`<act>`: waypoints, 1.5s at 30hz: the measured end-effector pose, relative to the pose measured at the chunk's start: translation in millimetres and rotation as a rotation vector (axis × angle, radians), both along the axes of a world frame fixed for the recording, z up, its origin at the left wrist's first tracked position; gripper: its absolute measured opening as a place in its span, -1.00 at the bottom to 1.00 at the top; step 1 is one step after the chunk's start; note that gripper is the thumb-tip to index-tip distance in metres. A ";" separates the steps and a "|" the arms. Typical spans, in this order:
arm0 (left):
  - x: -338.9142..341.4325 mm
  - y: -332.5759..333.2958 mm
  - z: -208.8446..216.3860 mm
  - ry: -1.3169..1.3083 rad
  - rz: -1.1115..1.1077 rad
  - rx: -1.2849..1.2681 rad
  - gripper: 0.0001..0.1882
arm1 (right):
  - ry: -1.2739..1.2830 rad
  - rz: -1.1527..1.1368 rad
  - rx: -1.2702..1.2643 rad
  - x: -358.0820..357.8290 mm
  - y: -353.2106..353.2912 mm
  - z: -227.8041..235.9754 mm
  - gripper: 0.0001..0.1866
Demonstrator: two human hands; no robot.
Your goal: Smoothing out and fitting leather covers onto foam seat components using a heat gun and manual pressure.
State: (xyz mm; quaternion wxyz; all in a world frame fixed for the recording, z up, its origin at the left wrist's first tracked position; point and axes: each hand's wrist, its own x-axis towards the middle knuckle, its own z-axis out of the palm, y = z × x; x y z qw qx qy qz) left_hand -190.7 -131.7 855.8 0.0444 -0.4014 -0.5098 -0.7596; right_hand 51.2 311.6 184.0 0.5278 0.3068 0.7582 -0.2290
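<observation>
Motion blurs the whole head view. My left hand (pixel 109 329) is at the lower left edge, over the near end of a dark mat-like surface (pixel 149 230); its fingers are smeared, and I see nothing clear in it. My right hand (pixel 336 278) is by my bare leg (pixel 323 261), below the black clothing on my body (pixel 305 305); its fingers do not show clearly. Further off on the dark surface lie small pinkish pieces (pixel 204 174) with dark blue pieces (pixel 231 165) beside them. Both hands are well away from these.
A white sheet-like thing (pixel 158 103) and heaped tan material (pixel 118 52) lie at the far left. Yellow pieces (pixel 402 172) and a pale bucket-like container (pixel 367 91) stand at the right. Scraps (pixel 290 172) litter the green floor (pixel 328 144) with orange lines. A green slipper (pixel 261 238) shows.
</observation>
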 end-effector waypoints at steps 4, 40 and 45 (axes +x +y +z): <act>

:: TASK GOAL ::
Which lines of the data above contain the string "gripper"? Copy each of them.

:: REPLY ::
`<act>`: waypoints, 1.5s at 30hz: the measured end-effector pose, relative to the pose measured at the chunk's start: translation in millimetres and rotation as a rotation vector (axis × angle, radians), both along the axes of a world frame fixed for the recording, z up, its origin at the left wrist's first tracked position; gripper: its absolute measured opening as a place in its span, -1.00 at the bottom to 1.00 at the top; step 1 is one step after the chunk's start; note that gripper is the thumb-tip to index-tip distance in metres. A ";" separates the steps and a "|" the arms. Typical spans, in this order:
  - gripper: 0.0001..0.1882
  - gripper: 0.0001..0.1866

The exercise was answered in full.